Table of Contents
On-Policy Distillation (OPD) - Research Survey 2026
Survey of recent advances in On-Policy Distillation for Reinforcement Learning Survey Date: 2026-02-16
📖 Introduction
What is On-Policy Distillation?
On-Policy Distillation (OPD) represents a paradigm shift in how we train smaller, efficient language models by combining the best aspects of reinforcement learning (RL) and knowledge distillation.
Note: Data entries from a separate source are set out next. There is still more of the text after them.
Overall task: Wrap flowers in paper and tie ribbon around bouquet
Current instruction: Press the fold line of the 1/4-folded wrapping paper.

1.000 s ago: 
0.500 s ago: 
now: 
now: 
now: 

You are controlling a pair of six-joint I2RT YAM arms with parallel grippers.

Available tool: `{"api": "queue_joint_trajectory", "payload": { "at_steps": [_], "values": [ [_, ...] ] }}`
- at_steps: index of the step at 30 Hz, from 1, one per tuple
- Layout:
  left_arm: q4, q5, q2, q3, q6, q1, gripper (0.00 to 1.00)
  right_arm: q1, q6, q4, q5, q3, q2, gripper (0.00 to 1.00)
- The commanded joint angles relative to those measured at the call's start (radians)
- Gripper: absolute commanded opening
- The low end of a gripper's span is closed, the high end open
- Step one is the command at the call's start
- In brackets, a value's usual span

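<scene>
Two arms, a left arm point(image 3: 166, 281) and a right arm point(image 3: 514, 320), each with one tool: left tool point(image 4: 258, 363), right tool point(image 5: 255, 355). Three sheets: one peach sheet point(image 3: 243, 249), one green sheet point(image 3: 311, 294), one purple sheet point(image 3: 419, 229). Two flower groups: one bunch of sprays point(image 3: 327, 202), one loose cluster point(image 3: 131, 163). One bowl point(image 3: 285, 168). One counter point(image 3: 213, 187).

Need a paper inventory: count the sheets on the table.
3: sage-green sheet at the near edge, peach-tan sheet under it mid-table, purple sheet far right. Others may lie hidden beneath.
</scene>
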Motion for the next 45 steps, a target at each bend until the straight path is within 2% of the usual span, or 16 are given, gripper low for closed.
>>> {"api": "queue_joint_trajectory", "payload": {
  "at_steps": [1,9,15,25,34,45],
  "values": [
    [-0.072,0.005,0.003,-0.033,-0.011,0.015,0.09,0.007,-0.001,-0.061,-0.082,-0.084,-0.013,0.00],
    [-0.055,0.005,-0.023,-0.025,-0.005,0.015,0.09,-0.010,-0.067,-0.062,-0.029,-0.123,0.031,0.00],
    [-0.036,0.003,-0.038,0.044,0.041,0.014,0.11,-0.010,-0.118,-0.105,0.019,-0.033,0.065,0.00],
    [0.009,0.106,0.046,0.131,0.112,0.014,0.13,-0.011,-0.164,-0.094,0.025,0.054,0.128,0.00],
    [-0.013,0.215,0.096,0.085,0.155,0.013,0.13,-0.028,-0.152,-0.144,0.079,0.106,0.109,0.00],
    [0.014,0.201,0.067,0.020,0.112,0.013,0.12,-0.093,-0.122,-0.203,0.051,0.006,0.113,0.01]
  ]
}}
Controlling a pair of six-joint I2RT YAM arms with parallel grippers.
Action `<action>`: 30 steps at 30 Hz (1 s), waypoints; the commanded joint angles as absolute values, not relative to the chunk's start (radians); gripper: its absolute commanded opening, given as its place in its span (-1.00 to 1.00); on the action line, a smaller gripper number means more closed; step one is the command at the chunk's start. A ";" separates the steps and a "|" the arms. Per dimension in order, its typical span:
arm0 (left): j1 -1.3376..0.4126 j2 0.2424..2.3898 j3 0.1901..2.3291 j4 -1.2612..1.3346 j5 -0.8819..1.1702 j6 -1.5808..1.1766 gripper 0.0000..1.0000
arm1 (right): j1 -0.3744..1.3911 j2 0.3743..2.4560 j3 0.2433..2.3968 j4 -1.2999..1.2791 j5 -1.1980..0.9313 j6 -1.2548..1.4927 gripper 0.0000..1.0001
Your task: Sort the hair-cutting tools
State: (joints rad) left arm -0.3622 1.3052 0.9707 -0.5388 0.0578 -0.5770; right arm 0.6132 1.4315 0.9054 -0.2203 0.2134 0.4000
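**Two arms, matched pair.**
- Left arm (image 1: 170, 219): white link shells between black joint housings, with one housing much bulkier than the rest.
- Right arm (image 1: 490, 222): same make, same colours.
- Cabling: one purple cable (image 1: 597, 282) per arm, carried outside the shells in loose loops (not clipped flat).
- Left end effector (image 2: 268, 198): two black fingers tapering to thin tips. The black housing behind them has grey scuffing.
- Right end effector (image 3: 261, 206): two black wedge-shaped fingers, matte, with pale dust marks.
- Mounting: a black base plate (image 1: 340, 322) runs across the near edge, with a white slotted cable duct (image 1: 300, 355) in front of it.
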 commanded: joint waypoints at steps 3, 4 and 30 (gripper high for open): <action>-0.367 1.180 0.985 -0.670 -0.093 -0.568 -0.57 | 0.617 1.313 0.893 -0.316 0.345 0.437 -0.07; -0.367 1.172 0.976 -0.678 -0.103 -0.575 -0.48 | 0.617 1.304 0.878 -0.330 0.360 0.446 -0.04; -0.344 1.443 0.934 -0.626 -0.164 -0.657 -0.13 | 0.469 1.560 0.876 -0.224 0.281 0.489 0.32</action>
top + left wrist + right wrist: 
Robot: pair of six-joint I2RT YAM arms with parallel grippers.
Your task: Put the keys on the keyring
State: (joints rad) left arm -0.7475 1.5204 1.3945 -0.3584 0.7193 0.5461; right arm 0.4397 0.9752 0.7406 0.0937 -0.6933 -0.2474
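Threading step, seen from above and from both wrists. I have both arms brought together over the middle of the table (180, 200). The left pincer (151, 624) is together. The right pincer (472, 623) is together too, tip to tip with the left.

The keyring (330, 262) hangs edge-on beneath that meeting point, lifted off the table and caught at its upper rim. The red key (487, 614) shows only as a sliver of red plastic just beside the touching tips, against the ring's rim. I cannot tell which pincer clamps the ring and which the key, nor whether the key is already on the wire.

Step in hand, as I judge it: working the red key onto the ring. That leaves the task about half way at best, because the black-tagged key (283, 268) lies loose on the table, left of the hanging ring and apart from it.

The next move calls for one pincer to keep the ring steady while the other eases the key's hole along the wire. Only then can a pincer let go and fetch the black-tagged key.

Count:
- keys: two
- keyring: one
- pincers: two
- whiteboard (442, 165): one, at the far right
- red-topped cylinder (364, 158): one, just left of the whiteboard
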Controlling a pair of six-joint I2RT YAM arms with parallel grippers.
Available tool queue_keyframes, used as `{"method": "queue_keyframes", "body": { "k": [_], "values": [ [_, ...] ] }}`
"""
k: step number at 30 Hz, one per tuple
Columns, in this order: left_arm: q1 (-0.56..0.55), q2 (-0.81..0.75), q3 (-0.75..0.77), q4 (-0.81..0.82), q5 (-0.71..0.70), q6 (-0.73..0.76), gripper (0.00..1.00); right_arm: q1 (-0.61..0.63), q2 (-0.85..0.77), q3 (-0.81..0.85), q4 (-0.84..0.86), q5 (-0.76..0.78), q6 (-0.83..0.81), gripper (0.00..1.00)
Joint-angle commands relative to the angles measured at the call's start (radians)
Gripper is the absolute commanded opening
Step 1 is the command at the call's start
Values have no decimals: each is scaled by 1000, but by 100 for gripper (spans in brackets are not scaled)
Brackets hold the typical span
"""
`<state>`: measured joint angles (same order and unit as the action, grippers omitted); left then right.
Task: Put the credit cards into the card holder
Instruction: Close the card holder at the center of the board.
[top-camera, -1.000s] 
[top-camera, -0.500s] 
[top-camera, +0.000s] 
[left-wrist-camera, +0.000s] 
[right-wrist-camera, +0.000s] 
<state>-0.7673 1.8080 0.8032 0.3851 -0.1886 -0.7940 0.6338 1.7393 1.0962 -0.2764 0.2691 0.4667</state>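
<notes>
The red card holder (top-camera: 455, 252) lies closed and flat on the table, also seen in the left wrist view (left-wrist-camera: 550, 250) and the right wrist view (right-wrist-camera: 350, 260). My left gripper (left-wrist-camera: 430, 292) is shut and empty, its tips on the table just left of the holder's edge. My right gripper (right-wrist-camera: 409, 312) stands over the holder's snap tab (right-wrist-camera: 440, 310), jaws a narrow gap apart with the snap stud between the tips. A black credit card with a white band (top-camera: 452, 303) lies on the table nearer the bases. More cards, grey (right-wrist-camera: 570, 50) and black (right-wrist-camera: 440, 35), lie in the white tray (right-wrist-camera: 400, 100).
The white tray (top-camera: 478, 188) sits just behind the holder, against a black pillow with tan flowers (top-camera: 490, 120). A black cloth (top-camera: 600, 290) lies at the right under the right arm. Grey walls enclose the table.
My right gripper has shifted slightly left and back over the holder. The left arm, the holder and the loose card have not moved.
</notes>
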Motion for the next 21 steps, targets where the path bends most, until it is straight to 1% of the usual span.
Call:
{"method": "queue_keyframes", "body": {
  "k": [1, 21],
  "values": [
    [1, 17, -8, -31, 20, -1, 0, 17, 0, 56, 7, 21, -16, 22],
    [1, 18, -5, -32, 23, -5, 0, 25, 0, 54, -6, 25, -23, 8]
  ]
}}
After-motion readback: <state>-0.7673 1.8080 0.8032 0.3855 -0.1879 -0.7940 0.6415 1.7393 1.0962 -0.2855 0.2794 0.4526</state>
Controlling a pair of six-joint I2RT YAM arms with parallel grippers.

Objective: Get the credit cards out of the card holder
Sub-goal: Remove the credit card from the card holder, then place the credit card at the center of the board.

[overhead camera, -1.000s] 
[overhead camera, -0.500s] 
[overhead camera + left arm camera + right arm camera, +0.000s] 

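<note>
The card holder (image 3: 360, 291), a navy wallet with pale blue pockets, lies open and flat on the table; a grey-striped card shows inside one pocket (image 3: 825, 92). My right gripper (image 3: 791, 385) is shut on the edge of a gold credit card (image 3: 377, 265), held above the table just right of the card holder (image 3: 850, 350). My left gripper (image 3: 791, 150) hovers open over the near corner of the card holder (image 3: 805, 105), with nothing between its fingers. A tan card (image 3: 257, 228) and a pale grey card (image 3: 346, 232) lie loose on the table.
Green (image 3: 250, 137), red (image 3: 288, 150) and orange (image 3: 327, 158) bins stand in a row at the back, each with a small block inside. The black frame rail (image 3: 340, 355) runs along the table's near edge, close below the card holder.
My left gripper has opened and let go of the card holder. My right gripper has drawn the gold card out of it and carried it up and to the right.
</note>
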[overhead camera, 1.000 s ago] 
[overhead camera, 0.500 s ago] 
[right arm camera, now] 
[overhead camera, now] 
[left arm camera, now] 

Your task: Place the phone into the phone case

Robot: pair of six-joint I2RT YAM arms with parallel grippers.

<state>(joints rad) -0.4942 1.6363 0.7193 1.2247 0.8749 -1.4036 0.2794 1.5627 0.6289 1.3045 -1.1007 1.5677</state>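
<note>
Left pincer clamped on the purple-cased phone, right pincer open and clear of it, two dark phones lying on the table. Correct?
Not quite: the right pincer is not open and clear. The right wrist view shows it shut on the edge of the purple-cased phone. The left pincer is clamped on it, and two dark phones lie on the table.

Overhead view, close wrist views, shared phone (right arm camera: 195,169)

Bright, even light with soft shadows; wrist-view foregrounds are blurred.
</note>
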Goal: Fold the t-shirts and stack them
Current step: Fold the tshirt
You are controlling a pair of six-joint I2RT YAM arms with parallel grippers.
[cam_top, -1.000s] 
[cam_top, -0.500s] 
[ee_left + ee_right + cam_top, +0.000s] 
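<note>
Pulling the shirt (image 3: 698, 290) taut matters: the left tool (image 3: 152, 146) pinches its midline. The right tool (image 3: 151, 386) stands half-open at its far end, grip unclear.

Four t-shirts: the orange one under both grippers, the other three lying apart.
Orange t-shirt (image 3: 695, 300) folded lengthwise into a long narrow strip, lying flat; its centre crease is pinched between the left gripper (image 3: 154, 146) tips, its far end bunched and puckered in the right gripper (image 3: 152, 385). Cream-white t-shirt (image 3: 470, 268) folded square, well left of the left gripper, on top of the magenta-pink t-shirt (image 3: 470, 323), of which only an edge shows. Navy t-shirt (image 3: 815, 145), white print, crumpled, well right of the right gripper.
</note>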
Unlike traditional off-policy distillation methods that train on static teacher-generated datasets, OPD has the student model sample its own trajectories during training, with the teacher providing dense token-level supervision on those trajectories.
The core insight is simple yet powerful:
- Off-policy distillation: Student learns from teacher’s trajectories (distribution mismatch)
- Reinforcement Learning: Student learns from sparse outcome rewards (credit assignment problem)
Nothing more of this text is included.